> [PROBLEM TO WORK ON] Reproduce the records without their pictures, keeping every word as it is.

Entries taken from a collection:
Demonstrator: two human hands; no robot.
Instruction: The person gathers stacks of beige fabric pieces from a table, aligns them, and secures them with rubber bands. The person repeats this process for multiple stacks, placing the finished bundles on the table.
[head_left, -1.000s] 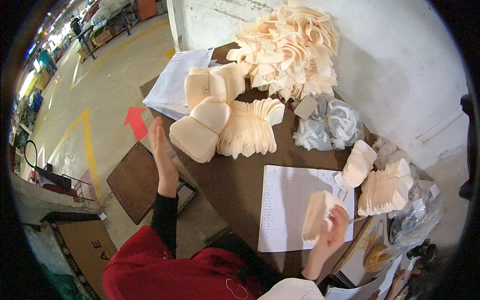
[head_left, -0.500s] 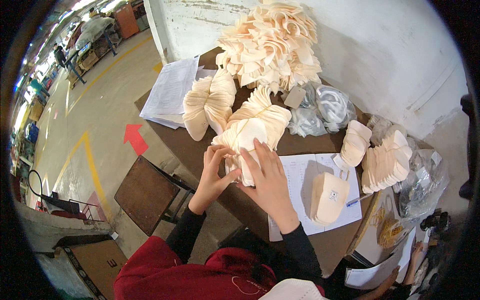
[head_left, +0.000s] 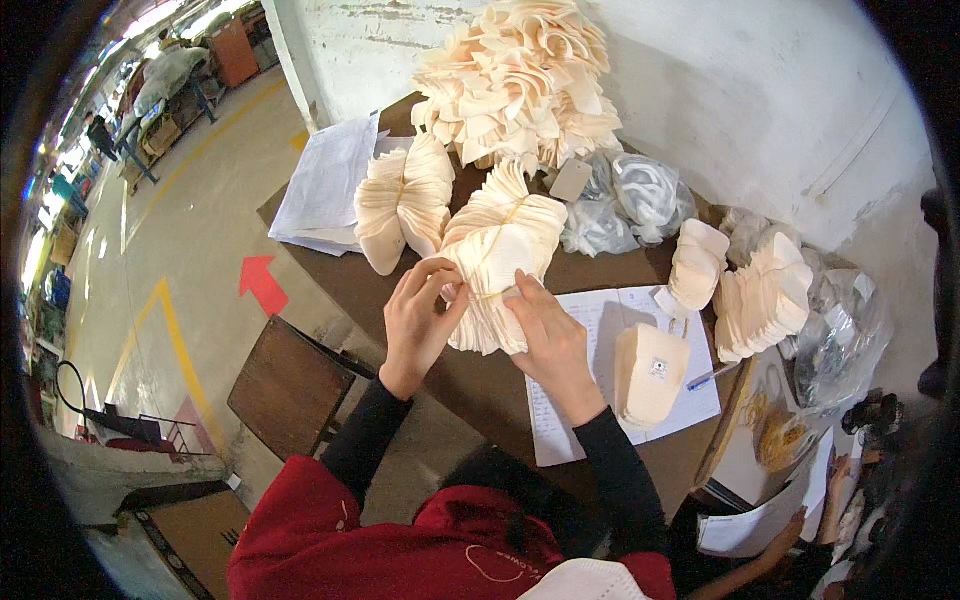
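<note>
My left hand point(head_left: 422, 318) and my right hand point(head_left: 556, 345) grip a bundle of thin cream pads point(head_left: 490, 322) from its two sides. The left fingers are pinched at a thin band across its middle. On the other side, my right thumb and fingers press its edge. The pads fan out at the near end. Just behind and touching it is another banded bundle of cream pads point(head_left: 515, 215). Left of that stands a third bundle point(head_left: 405, 205), pinched in the middle by a yellowish band.
A tall heap of loose cream pads point(head_left: 520, 85) leans by the wall. Papers point(head_left: 325, 185) lie far left. To the right are an open notebook point(head_left: 575, 400), a pad stack point(head_left: 650, 375), a pen point(head_left: 708, 378) and plastic bags point(head_left: 650, 195). A co-worker's hand point(head_left: 785, 540) shows lower right.
My hands have drawn slightly apart. The held bundle's near end now fans out, and the band across it shows. The whole view has shifted a little.
</note>
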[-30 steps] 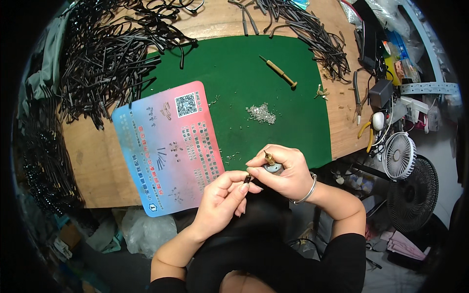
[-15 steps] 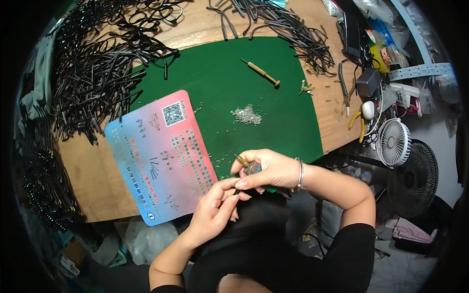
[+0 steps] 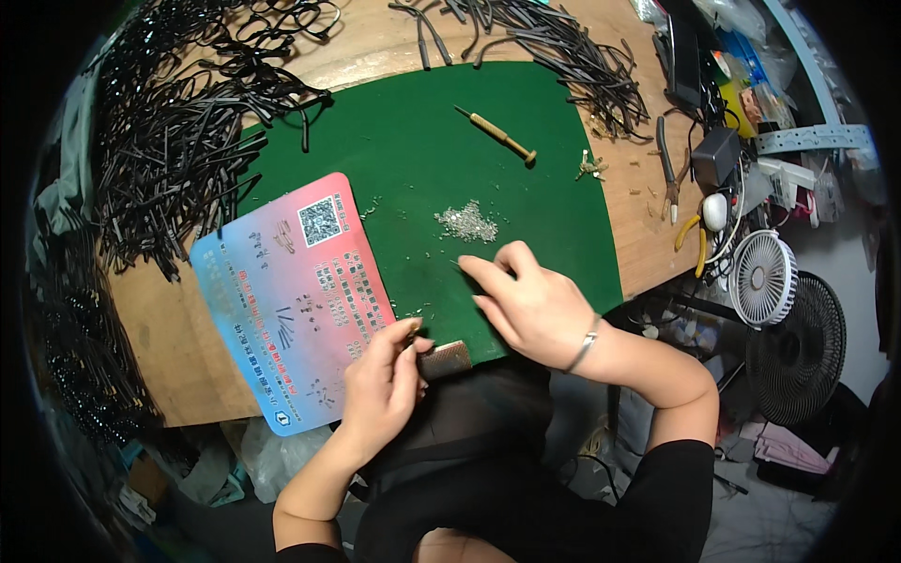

> [ANSWER TO THE PROBLEM]
Demonstrator: two human hands; no robot.
Instruction: The person gathers stacks of beige fabric pieces from a table, aligns them, and secures them with rubber bands. The person repeats this process for multiple stacks, placing the finished bundles on the table.
[head_left, -1.000s] 
[head_left, -0.500s] 
[head_left, +0.000s] 
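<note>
My left hand point(head_left: 422, 318) and my right hand point(head_left: 556, 345) grip a bundle of thin cream pads point(head_left: 490, 322) from its two sides. The left fingers are pinched at a thin band across its middle. On the other side, my right thumb and fingers press its edge. The pads fan out at the near end. Just behind and touching it is another banded bundle of cream pads point(head_left: 515, 215). Left of that stands a third bundle point(head_left: 405, 205), pinched in the middle by a yellowish band.
A tall heap of loose cream pads point(head_left: 520, 85) leans by the wall. Papers point(head_left: 325, 185) lie far left. To the right are an open notebook point(head_left: 575, 400), a pad stack point(head_left: 650, 375), a pen point(head_left: 708, 378) and plastic bags point(head_left: 650, 195). A co-worker's hand point(head_left: 785, 540) shows lower right.
My hands have drawn slightly apart. The held bundle's near end now fans out, and the band across it shows. The whole view has shifted a little.
</note>
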[-30 steps] 
[-15 steps] 
[+0 steps] 

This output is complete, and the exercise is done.